--- GIVEN DATA ---
####################

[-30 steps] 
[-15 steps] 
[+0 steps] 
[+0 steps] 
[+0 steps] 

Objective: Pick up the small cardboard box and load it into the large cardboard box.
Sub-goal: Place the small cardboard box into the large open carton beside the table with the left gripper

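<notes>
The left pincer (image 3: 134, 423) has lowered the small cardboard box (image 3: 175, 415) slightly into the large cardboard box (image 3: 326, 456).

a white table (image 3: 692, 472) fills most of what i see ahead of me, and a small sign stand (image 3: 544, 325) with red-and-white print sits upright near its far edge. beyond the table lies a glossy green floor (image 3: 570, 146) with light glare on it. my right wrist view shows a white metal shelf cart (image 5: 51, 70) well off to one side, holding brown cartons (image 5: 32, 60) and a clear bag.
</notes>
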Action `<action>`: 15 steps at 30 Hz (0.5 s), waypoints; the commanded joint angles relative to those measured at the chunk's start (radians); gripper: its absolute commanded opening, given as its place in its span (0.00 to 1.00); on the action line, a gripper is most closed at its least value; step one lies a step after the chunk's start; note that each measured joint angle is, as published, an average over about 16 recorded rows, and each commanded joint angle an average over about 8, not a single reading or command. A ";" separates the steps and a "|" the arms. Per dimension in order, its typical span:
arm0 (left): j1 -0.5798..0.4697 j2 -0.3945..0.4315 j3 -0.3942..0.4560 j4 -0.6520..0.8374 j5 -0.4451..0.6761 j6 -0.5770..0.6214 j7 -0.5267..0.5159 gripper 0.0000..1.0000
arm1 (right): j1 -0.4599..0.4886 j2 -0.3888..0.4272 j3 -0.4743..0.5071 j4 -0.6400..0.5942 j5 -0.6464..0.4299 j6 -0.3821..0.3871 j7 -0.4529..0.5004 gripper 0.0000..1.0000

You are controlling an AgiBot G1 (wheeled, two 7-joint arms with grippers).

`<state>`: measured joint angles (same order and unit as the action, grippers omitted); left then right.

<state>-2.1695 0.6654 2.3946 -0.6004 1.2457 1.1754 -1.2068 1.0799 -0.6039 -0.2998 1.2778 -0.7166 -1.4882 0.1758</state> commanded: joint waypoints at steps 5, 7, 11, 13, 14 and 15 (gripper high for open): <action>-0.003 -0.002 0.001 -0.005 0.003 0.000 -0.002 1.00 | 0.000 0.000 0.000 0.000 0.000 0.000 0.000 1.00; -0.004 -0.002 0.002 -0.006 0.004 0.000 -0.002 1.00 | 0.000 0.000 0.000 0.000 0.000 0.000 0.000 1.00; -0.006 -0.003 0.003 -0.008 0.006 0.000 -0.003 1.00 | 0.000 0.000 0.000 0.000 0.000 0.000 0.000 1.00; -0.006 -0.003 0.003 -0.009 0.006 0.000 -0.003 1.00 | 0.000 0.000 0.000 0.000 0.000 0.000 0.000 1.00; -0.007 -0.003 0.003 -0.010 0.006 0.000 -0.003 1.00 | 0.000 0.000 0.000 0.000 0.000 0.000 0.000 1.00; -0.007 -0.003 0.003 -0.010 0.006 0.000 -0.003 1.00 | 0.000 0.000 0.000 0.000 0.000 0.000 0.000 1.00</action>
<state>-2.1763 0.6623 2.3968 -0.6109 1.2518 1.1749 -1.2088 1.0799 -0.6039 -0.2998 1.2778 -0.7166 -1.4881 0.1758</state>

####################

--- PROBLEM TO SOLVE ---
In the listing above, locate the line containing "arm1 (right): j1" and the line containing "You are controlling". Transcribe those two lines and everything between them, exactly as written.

--- RESPONSE AREA ---
arm1 (right): j1 -0.4599..0.4886 j2 -0.3888..0.4272 j3 -0.4743..0.5071 j4 -0.6400..0.5942 j5 -0.6464..0.4299 j6 -0.3821..0.3871 j7 -0.4529..0.5004 gripper 0.0000..1.0000

You are controlling an AgiBot G1 (wheeled, two 7-joint arms with grippers).

The exercise is now complete.